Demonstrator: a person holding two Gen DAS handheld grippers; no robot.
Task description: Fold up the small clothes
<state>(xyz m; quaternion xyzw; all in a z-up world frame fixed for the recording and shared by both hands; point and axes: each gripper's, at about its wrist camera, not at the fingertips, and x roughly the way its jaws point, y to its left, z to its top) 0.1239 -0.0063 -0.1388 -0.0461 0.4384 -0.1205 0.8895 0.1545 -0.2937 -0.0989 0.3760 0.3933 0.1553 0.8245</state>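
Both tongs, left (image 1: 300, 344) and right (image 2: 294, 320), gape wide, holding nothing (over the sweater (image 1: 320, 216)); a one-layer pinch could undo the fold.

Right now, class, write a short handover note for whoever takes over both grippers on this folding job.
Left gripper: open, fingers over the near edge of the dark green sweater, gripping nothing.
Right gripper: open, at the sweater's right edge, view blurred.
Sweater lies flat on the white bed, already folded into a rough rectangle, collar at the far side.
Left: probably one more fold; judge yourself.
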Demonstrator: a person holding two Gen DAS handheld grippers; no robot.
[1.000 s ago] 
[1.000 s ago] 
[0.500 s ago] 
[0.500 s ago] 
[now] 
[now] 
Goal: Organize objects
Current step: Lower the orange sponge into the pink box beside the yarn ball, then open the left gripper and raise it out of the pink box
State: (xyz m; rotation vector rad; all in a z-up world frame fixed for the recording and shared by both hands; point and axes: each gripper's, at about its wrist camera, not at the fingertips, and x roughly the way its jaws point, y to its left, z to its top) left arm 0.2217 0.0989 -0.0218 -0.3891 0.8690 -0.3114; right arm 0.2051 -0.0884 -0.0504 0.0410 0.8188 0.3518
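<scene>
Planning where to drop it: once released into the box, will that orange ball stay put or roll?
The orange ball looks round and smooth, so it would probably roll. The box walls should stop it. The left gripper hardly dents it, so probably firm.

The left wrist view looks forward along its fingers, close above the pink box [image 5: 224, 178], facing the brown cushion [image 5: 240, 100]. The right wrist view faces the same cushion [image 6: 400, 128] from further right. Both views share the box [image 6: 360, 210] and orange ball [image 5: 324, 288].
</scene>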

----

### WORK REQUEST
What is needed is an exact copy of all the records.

### ANSWER BOX
Demonstrator: a person holding two Gen DAS handheld grippers; no robot.
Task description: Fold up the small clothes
<state>(xyz m; quaternion xyzw; all in a z-up world frame fixed for the recording and shared by both hands; point and axes: each gripper's, at about its wrist camera, not at the fingertips, and x roughly the way its jaws point, y to its left, z to its top) 0.1239 -0.0063 -0.1388 -0.0461 0.4384 -0.1205 0.8895 0.1545 -0.2937 -0.0989 0.3760 0.3933 0.1553 0.8245</state>
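Both tongs, left (image 1: 300, 344) and right (image 2: 294, 320), gape wide, holding nothing (over the sweater (image 1: 320, 216)); a one-layer pinch could undo the fold.

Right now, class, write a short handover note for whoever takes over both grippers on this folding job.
Left gripper: open, fingers over the near edge of the dark green sweater, gripping nothing.
Right gripper: open, at the sweater's right edge, view blurred.
Sweater lies flat on the white bed, already folded into a rough rectangle, collar at the far side.
Left: probably one more fold; judge yourself.
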Demonstrator: a person holding two Gen DAS handheld grippers; no robot.
[1.000 s ago] 
[1.000 s ago] 
[0.500 s ago] 
[0.500 s ago] 
[now] 
[now] 
Goal: Organize objects
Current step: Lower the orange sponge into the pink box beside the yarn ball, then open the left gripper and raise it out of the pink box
State: (xyz m; rotation vector rad; all in a z-up world frame fixed for the recording and shared by both hands; point and axes: each gripper's, at about its wrist camera, not at the fingertips, and x roughly the way its jaws point, y to its left, z to its top) left arm 0.2217 0.0989 -0.0218 -0.3891 0.8690 -0.3114; right arm 0.2051 -0.0884 -0.0504 0.0410 0.8188 0.3518
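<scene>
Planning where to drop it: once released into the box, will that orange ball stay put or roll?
The orange ball looks round and smooth, so it would probably roll. The box walls should stop it. The left gripper hardly dents it, so probably firm.

The left wrist view looks forward along its fingers, close above the pink box [image 5: 224, 178], facing the brown cushion [image 5: 240, 100]. The right wrist view faces the same cushion [image 6: 400, 128] from further right. Both views share the box [image 6: 360, 210] and orange ball [image 5: 324, 288].
</scene>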

With this, the answer is done.